PE_usa = p_usa12 - p_usa05

SE_usa = sqrt(((p_usa05*(1-p_usa05))/n_usa05)+((p_usa12*(1-p_usa12))/n_usa12))
SE_usa
## [1] 0.007568714
#Control interval for difference between proportion in 2005 and 2012
PE_usa + (1.96*SE_usa)
## [1] 0.05483468
PE_usa - (1.96*SE_usa)
## [1] 0.02516532
Answer: There is evidence that there is a change in the atheism index in the USA from 2005 to 2012.
USA 05: 95% confidence interval: 0.0038 , 0.0161 standard error: 0.0031 margin of error: 0.017
USA 12: 95% confidence interval: 0.0364 , 0.0634 standard error: 0.0069 margin of error: 0.017
The control interval (0.025 to 0.05) does not include 0 so we reject the null hypothesis that the data for the years 2012 and 2005 has not changed.
2. If in fact there has been no change in the atheism index in the countries listed in Table 4, in how many of those countries would you expect to detect a change (at a significance level of 0.05) simply by chance? Hint: Look in the textbook index under Type 1 error.
Answer: Since we have a 95% confidence interval I would expect 5% of the countries that detect a change, could in fact be due to sampling error. In this case, if the population atheism levels shows that there is no change, then these will be examples of Type 1 errors - rejecting the null hypothesis that the data in year 2005 and 2012 are the same, when in fact it is true.
3.Suppose you’re hired by the local government to estimate the proportion of residents that attend a religious service on a weekly basis. According to the guidelines, the estimate must have a margin of error no greater than 1% with 95% confidence. You have no idea what to expect for p. How many people would you have to sample to ensure that you are within the guidelines?
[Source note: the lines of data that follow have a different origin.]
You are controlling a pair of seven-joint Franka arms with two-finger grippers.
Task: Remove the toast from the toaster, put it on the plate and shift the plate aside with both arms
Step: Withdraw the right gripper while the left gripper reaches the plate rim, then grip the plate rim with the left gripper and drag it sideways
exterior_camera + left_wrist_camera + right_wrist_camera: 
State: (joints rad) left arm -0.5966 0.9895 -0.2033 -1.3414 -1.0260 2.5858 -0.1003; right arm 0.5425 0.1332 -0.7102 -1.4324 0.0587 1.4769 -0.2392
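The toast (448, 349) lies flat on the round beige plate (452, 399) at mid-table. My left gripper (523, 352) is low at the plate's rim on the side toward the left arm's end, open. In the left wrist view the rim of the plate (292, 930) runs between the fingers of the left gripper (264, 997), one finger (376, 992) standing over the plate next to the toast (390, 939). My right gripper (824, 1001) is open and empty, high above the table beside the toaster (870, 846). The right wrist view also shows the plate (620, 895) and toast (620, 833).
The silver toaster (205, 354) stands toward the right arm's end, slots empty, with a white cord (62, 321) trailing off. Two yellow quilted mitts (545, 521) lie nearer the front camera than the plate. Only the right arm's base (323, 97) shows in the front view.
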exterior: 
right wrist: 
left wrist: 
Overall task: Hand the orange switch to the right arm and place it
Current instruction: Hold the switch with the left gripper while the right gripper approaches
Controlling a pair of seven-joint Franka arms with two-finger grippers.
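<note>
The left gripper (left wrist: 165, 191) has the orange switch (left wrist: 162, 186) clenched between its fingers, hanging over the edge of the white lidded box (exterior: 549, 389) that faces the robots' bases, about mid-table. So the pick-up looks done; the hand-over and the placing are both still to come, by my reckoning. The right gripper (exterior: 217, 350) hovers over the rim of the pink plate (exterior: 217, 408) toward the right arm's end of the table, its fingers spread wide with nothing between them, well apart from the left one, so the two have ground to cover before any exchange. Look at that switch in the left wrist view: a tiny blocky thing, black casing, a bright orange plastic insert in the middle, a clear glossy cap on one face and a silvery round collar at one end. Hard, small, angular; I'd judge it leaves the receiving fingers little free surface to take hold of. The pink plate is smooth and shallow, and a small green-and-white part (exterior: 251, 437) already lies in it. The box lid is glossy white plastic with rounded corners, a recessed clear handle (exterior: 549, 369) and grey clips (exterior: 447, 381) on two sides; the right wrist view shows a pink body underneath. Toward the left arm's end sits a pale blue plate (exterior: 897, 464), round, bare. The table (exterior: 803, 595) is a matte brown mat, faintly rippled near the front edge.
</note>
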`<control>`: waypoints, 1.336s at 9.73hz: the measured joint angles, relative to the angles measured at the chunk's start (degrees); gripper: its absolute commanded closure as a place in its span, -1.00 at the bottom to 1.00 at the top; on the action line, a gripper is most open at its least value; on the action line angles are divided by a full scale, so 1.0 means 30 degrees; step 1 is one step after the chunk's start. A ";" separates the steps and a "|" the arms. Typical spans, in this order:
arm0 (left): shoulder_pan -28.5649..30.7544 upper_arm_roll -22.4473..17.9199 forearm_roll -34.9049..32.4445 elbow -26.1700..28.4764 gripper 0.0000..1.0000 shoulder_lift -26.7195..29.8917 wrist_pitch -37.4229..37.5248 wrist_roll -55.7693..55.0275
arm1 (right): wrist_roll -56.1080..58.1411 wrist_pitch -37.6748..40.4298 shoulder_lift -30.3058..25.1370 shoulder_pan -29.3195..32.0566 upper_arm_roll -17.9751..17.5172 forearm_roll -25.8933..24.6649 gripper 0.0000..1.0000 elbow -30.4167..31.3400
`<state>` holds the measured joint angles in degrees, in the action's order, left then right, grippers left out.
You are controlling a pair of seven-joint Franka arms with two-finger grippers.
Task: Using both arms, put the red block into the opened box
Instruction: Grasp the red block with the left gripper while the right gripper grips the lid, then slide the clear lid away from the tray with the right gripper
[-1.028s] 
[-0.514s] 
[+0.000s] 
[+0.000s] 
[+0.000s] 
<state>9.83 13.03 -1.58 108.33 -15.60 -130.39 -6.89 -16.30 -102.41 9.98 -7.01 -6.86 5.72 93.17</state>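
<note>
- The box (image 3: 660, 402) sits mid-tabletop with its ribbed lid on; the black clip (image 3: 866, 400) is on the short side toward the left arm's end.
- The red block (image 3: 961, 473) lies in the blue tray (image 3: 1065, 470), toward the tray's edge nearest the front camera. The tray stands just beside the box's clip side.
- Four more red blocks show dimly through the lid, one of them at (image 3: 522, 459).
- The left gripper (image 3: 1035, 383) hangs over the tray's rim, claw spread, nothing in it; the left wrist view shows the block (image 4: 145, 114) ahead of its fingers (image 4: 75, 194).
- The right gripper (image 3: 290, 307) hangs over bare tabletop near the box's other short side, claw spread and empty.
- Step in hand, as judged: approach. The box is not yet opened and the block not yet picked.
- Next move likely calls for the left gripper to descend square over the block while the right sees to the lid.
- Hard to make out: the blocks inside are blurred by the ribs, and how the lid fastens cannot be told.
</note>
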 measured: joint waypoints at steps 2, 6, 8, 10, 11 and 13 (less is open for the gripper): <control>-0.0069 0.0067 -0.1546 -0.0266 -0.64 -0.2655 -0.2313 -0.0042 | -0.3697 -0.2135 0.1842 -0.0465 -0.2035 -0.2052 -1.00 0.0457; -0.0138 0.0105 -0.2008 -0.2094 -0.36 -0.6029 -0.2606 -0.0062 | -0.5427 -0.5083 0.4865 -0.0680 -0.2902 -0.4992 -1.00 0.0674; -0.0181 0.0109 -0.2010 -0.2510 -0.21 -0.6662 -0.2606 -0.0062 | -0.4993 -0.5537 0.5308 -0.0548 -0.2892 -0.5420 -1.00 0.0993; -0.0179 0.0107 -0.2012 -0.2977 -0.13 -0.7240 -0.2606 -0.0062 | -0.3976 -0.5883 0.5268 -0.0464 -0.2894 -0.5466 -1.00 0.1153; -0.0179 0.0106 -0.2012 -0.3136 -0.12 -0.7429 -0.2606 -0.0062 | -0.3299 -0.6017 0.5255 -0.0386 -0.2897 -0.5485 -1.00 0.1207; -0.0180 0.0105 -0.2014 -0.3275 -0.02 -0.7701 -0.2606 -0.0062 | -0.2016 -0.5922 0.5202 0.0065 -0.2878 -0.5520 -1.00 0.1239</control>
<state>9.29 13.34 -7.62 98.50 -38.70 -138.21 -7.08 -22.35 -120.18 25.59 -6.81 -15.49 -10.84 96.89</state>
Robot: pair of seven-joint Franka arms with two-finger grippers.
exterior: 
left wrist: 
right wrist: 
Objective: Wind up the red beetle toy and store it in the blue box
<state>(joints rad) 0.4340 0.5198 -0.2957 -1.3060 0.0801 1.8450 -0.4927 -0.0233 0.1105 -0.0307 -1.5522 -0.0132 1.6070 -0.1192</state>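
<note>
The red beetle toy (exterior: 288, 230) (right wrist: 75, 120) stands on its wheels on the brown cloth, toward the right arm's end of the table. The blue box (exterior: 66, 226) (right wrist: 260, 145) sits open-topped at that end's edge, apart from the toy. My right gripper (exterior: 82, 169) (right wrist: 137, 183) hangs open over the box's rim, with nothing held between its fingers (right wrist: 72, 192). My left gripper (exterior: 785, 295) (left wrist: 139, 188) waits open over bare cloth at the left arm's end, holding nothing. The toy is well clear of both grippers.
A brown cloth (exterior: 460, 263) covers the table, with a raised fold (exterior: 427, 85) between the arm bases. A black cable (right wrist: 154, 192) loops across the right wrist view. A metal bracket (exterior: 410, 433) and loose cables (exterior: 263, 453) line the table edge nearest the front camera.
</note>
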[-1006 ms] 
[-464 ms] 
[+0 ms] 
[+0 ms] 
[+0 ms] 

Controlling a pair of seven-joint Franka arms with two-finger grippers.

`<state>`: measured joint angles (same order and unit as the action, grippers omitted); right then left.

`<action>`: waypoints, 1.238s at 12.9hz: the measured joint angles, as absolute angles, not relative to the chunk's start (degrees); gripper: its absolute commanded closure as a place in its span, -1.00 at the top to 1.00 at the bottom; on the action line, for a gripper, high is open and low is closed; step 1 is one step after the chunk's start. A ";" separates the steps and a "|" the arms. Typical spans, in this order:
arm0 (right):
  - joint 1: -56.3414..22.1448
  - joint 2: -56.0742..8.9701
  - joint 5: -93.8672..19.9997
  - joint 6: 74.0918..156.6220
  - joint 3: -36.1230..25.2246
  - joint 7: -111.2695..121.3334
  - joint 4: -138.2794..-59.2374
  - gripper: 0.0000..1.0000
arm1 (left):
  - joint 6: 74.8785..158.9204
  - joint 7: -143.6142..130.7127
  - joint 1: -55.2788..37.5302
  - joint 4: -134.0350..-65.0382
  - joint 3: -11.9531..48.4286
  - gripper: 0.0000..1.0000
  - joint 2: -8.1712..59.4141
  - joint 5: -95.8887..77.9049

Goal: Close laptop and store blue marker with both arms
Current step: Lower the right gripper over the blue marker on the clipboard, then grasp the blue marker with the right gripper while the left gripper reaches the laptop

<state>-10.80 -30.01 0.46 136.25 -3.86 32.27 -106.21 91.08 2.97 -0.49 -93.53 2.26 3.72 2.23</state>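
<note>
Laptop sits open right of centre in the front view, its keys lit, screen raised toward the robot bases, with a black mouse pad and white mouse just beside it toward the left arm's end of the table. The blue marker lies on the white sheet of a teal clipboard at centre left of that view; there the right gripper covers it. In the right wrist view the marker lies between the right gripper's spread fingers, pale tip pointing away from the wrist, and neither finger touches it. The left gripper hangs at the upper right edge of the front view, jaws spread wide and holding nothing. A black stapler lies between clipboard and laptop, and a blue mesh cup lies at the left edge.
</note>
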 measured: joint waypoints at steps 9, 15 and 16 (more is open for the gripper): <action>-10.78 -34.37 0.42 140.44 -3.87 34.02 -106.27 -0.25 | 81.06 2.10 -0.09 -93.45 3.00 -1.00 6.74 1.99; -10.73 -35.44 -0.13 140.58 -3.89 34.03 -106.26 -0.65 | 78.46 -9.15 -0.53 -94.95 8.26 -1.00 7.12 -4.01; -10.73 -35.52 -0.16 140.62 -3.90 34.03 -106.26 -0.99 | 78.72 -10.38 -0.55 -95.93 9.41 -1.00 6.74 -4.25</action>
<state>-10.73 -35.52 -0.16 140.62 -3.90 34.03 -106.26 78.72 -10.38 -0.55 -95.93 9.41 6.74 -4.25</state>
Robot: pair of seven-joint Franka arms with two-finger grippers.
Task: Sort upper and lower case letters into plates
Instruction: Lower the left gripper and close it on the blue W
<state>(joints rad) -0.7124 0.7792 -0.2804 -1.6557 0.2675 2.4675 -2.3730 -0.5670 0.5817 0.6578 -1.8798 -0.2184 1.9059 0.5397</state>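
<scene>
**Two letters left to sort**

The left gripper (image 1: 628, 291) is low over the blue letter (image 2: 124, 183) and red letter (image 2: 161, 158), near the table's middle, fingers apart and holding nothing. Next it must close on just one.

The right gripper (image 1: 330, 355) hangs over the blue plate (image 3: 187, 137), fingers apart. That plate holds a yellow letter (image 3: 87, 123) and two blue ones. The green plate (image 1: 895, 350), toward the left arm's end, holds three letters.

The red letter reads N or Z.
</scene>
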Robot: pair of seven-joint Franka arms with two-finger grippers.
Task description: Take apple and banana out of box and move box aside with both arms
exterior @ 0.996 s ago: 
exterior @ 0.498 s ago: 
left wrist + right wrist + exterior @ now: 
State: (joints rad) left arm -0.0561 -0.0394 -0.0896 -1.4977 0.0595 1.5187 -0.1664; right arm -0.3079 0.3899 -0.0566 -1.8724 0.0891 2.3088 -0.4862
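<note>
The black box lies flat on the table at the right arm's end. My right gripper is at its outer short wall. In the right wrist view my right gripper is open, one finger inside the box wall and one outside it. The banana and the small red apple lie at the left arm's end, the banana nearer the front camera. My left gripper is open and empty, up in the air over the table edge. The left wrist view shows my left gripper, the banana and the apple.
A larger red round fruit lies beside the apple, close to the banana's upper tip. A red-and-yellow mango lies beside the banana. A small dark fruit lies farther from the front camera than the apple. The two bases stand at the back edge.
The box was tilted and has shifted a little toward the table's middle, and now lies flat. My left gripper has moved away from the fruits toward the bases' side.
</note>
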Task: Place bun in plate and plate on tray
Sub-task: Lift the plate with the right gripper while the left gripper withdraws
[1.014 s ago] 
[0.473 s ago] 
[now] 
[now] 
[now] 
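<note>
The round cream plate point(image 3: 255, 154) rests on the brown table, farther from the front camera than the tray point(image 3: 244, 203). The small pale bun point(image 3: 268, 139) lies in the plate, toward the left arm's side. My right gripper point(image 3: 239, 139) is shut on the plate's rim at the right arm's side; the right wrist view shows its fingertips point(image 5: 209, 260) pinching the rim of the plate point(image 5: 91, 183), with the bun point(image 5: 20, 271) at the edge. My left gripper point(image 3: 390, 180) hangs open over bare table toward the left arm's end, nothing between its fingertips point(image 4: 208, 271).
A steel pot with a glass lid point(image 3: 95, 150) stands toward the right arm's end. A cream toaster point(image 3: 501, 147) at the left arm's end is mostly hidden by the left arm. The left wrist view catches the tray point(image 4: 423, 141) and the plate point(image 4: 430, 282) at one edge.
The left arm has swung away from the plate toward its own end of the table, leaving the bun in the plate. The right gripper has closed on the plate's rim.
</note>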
Hint: Refer to your plot of the relationship between p and margin of error. Do not use the data set to answer this question.

#ME = 1.96 * SE #SE = sqrt((p(1-p))/n) #ME = z* sqrt( p(p-1)/n )

#ME / z* = sqrt( p(p-1)/n )

#(ME / z*)^2 = p(p-1)/n

#(ME / z*)^2 / (p(p-1)) = 1/n

  p(p-1)

#n = ———– #(ME / z)^2 p(p-1) #n = ———– # (ME / z)^2

  0.5(1-0.5)

#n = ———– (0.01 / 1.96)^2

 0.5*(1-0.5)
## [1] 0.25
 (0.01 / 1.96)^2
## [1] 2.603082e-05
 0.25/2.603082e-05
## [1] 9604
Answer: The sample size should be greater than or equal to 9604.